Este ensaio de Neiman consiste num alerta contra a forma como uma certa esquerda está’ a deixar-se impregnar de postulados próprios, alguns deles, da extrema-direita, que essa mesma esquerda julga combater – mas acicata e alimenta.

Inventar o património do futuro

Esta manhã Tiago Rodrigues veio a Cloitre Saint Louis fazer o balanço da ‘sua’ primeira edição. De camisa azul-clara por dentro dos ‘blue jeans’, saco branco (do Festival) a tiracolo, óculos de aros redondos, Tiago aproveita o ar-livre para fumar um cigarro antes da conferência. Não dá o mínimo sinal de nervosismo, quando começa a falar: “Bom dia a todas e a todos, chamo-me Tiago Rodrigues e trabalho no Festival d’Avignon”. O ‘coup de foudre’ é instantâneo. A comunhão com o seu público, os jornalistas, os políticos ali presentes é total, como se se tratasse de um ensaio-geral para o espectáculo desta noite, o último desta edição: nada menos do que “By Heart”, que bem conhecemos, durante o qual estará’ em palco com doze espectadores-participantes. (Como fará no início, quando convida o público a partilhar o palco consigo, para evitar uma verdadeira invasão de espectadores-aspirantes-a-actores que queiram pisar a Cour d’Honneur do Palácio dos Papas – isso ainda não se sabe).

“Estamos a inventar o património do futuro”, afirma Tiago, justificando os riscos que se obrigou a correr quando idealizou esta sua primeira programação. Durante o seu discurso de pouco mais de meia hora, não se esquivou a algumas comparações com o passado recente (leia-se a direcção anterior, de Olivier Py): o regresso à Pedreira de Boulbon (apesar do “esforço financeiro”, como corroborou o seu adjunto, Pierre Gendronneau, o “homem dos números”); 94% de ocupação das salas (apesar de este ano ter havido mais 15000 lugares ‘a venda); e a novidade do “património vegetal”, com espectáculos realizados “na paisagem”, em plena Natureza. A grande ovação chega quando o diretor do Festival agradece à sua equipa, “aos 34 permanentes e aos 764 intermitentes” que consigo “fazem este Festival: nunca encontrei uma equipa que amasse tanto aquilo que faz”.

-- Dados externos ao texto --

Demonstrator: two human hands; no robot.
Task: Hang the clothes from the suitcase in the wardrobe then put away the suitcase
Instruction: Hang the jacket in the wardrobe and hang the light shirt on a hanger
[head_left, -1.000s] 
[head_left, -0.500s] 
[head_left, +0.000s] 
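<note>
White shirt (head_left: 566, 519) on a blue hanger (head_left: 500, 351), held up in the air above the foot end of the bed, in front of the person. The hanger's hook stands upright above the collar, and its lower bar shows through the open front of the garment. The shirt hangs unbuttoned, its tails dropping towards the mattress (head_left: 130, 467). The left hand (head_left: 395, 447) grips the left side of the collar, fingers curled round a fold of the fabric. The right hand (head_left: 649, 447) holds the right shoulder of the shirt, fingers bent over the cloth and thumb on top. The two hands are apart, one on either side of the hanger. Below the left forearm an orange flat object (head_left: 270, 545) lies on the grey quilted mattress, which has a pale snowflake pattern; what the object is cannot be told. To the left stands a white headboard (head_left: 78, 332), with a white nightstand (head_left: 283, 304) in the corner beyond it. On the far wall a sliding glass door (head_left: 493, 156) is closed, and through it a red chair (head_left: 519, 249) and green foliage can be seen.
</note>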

E foi-nos revelando já algumas das novidades do ano que vem. Antes de mais, as datas. Jogos Olímpicos ‘obligent’ que em 2024 o Festival d’Avignon decorra entre 29 de Junho e 21 de Julho, uma semana antes do habitual. São chamados então ao palco a encenadora Caroline Nguyen (actual directora do Teatro Nacional de Estrasburgo) e o actor Éric Ruf (que dirige a Comédie Française). Nguyen apresenta-nos a sua criação do ano que vem, “Lacrima”, e Ruf revela-nos que Tiago vai dirigir uma “Hécuba”, de Eurípides, com a ‘trupe’ herdeira de Molière: o encenador português está no topo do mundo teatral francês, literalmente. Descobrimos ainda que em 2024 a língua convidada pelo Festival d’Avignon é o espanhol. Vamos roendo as unhas: havemos de lá chegar.


PS – Quanto ao espectáculo que me esqueci de aplaudir, hei-de mover mundos e fundos para conseguir programá-lo em Almada no ano que vem. (Há-de dar um belo debate com o nosso público, se Deus quiser.)